View attachment 288438
You should avoid using variables that directly match either common generic equation variables (like I, R, and V) or that match relevant units (like V). If there is only one of something -- like one resistance -- this isn't a biggie. But if there are more than one, you want to use a unique identifier for it to avoid getting confused at some point.

Ix = I1 + I2

Then write each current in terms of the voltages and resistances.

One thing to keep in mind is that Ohm's Law involves voltage differences across resistances. The voltage at a particular node has no meaning except in relation to some reference point. Always be sure to indicate what your reference point is -- don't force the reader to make assumptions about what you intended.

Now you can write this is

\(
\frac{10\;V \; - \; V_x}{10\;\Omega} \; = \; \frac{V_x}{5\;\Omega} \; - \; \frac{V_x}{10\;\Omega}
\)

Write this equation in the same order as the one it is replacing. This makes it easy to confirm that each term was done correctly.

Finally, properly track the units throughout your work. Most mistakes you will make will mess up the units, allowing you to catch them right then before wasting a bunch of time on work past the point at which it was guaranteed to be wrong.
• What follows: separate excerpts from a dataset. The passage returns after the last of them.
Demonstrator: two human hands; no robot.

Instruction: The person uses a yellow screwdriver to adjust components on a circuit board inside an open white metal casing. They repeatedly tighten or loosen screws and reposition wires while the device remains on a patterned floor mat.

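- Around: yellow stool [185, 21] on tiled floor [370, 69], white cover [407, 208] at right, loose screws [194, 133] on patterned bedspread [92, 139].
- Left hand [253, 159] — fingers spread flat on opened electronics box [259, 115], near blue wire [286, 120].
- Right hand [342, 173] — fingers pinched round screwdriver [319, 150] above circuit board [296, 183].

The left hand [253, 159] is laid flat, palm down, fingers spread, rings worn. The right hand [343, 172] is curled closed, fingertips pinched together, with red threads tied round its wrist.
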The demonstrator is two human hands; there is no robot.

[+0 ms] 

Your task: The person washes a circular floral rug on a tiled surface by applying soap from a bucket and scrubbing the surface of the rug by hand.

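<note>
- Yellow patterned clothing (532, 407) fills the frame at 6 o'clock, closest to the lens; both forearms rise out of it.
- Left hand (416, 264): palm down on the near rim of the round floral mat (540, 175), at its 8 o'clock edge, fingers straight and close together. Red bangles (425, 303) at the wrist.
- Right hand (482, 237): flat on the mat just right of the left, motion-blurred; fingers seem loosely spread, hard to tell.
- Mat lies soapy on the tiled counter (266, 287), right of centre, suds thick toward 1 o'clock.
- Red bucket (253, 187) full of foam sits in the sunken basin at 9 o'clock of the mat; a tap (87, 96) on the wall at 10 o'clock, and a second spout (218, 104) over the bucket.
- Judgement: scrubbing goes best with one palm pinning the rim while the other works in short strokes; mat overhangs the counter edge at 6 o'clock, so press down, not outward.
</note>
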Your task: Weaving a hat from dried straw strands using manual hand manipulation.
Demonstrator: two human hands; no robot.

Thank you for your help WBahn and MrChips, this fixes the negative sign. Can you explain why I get different Ix when I use the equivalent resistance method?

 

There is still a mistake with the sign.

Ix = I1 + I2

This is correct. Take it from there.

 

Thank you for your help WBahn and MrChips, this fixes the negative sign. Can you explain why I get different Ix when I use the equivalent resistance method?

I had a typo in the equation when I encoded it into TEX and I didn't bother to verify it after I posted it. I usually do and I definitely should have.

 

There is still a mistake with the sign.

Ix = I1 + I2

This is correct. Take it from there.

I don't understand this explanation. I am using to equivalent methods for calculating Ix but the yield different Ix values I don't understand where re arror is. Please help. Thank you.

 

I don't understand this explanation. I am using to equivalent methods for calculating Ix but the yield different Ix values I don't understand where re arror is. Please help. Thank you.

The correction was made in post #3 as follows:

\(
\frac{10\;V \; - \; V_x}{10\;\Omega} \; = \; \frac{V_x}{5\;\Omega} \; + \; \frac{V_x}{10\;\Omega}
\)